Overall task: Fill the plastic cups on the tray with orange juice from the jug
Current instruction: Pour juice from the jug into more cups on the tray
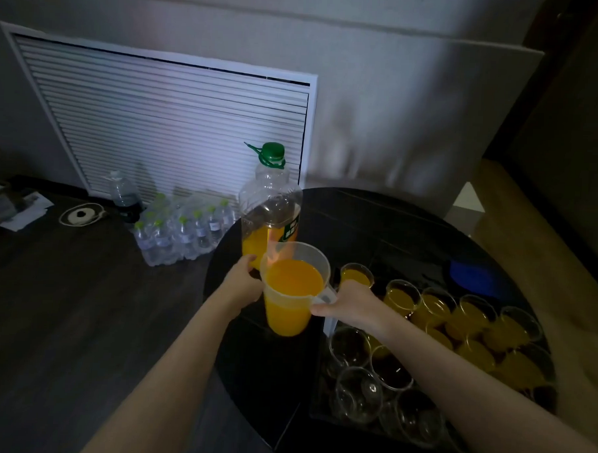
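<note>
I had the jug (293, 291) between both hands above the near left part of the round dark tabletop (376, 223). It stood upright and was a good way full of orange juice. My left hand (245, 282) lay against its left wall, the fingers curved round the side. My right hand (351, 302) was at the handle on the jug's right, fingers curled round it and the thumb reaching along just under the rim.

Right behind the jug stood a big clear bottle (270, 208) with a green cap, orange juice only in its lower part. To the right, the plastic cups (458, 322) crowded together on the tray (327, 325), of which I could make out little but a pale edge. The farther cups held juice; the nearer cups (359, 390), closest to me, looked clear and unfilled. A blue thing (470, 273) sat on the tabletop beyond them; I could not tell what it was.

On the dark floor to the left lay a shrink-wrapped pack of small water bottles (184, 228), in front of a white louvred panel (165, 124) that leaned on the wall.
</note>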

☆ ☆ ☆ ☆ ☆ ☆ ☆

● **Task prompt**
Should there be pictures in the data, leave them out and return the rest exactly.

● **Written solution**
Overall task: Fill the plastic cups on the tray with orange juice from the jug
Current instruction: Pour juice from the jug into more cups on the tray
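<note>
I had the jug (293, 291) between both hands above the near left part of the round dark tabletop (376, 223). It stood upright and was a good way full of orange juice. My left hand (245, 282) lay against its left wall, the fingers curved round the side. My right hand (351, 302) was at the handle on the jug's right, fingers curled round it and the thumb reaching along just under the rim.

Right behind the jug stood a big clear bottle (270, 208) with a green cap, orange juice only in its lower part. To the right, the plastic cups (458, 322) crowded together on the tray (327, 325), of which I could make out little but a pale edge. The farther cups held juice; the nearer cups (359, 390), closest to me, looked clear and unfilled. A blue thing (470, 273) sat on the tabletop beyond them; I could not tell what it was.

On the dark floor to the left lay a shrink-wrapped pack of small water bottles (184, 228), in front of a white louvred panel (165, 124) that leaned on the wall.
</note>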

With this, the answer is done.